- What you will do
Without including any pictures, give back all of the data exactly.

### Raw data

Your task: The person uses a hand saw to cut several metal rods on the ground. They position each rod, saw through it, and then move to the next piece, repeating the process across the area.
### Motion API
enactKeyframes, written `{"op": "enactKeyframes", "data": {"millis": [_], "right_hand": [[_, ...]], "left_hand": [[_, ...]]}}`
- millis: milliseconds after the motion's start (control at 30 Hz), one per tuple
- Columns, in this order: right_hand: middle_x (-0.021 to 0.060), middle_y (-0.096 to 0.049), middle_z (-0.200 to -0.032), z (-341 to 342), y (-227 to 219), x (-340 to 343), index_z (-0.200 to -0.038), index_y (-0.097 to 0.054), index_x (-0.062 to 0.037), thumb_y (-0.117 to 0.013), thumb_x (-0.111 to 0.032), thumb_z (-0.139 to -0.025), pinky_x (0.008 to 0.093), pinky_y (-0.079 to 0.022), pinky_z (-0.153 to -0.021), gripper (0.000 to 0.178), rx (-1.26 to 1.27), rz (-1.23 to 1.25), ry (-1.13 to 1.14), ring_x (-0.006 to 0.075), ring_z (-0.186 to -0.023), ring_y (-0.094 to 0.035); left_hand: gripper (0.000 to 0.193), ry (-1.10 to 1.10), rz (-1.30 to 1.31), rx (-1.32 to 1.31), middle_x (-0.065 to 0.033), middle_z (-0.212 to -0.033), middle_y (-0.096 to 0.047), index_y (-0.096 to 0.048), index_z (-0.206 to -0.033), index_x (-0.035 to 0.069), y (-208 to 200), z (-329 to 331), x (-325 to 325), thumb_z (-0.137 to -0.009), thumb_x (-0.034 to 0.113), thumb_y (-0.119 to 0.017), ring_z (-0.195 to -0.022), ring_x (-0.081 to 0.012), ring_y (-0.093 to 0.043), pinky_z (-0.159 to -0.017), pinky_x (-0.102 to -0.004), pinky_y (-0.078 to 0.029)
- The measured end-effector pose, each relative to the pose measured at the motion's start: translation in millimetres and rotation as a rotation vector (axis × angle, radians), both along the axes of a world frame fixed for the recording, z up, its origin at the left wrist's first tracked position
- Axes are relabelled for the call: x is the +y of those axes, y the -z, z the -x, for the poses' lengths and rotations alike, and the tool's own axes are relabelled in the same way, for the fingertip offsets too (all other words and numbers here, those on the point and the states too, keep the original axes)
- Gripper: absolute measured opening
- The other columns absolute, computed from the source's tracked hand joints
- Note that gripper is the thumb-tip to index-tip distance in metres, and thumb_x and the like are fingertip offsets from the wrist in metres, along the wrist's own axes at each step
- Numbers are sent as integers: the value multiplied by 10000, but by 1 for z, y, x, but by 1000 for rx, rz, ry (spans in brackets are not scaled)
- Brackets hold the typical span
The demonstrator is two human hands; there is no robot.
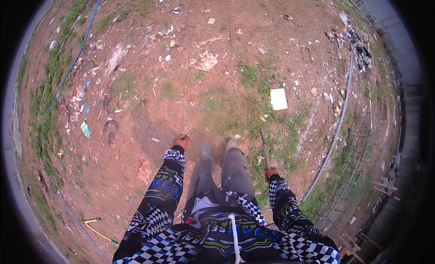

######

- Solution below
Your task: The person uses a hand saw to cut several metal rods on the ground. They position each rod, saw through it, and then move to the next piece, repeating the process across the area.
### Motion API
enactKeyframes, written `{"op": "enactKeyframes", "data": {"millis": [_], "right_hand": [[_, ...]], "left_hand": [[_, ...]]}}`
- millis: milliseconds after the motion's start (control at 30 Hz), one per tuple
- Columns, in this order: right_hand: middle_x (-0.021 to 0.060), middle_y (-0.096 to 0.049), middle_z (-0.200 to -0.032), z (-341 to 342), y (-227 to 219), x (-340 to 343), index_z (-0.200 to -0.038), index_y (-0.097 to 0.054), index_x (-0.062 to 0.037), thumb_y (-0.117 to 0.013), thumb_x (-0.111 to 0.032), thumb_z (-0.139 to -0.025), pinky_x (0.008 to 0.093), pinky_y (-0.079 to 0.022), pinky_z (-0.153 to -0.021), gripper (0.000 to 0.178), rx (-1.26 to 1.27), rz (-1.23 to 1.25), ry (-1.13 to 1.14), ring_x (-0.006 to 0.075), ring_z (-0.186 to -0.023), ring_y (-0.094 to 0.035); left_hand: gripper (0.000 to 0.193), ry (-1.10 to 1.10), rz (-1.30 to 1.31), rx (-1.32 to 1.31), middle_x (-0.065 to 0.033), middle_z (-0.212 to -0.033), middle_y (-0.096 to 0.047), index_y (-0.096 to 0.048), index_z (-0.206 to -0.033), index_x (-0.035 to 0.069), y (-208 to 200), z (-329 to 331), x (-325 to 325), thumb_z (-0.137 to -0.009), thumb_x (-0.034 to 0.113), thumb_y (-0.119 to 0.017), ring_z (-0.195 to -0.022), ring_x (-0.081 to 0.012), ring_y (-0.093 to 0.043), pinky_z (-0.159 to -0.017), pinky_x (-0.102 to -0.004), pinky_y (-0.078 to 0.029)
- The measured end-effector pose, each relative to the pose measured at the motion's start: translation in millimetres and rotation as a rotation vector (axis × angle, radians), both along the axes of a world frame fixed for the recording, z up, its origin at the left wrist's first tracked position
- Axes are relabelled for the call: x is the +y of those axes, y the -z, z the -x, for the poses' lengths and rotations alike, and the tool's own axes are relabelled in the same way, for the fingertip offsets too (all other words and numbers here, those on the point and the states too, keep the original axes)
- Gripper: absolute measured opening
- The other columns absolute, computed from the source's tracked hand joints
- Note that gripper is the thumb-tip to index-tip distance in metres, and thumb_x and the like are fingertip offsets from the wrist in metres, along the wrist's own axes at each step
- Numbers are sent as integers: the value multiplied by 10000, but by 1 for z, y, x, but by 1000 for rx, rz, ry (spans in brackets are not scaled)
- Brackets hold the typical span
The demonstrator is two human hands; there is no robot.

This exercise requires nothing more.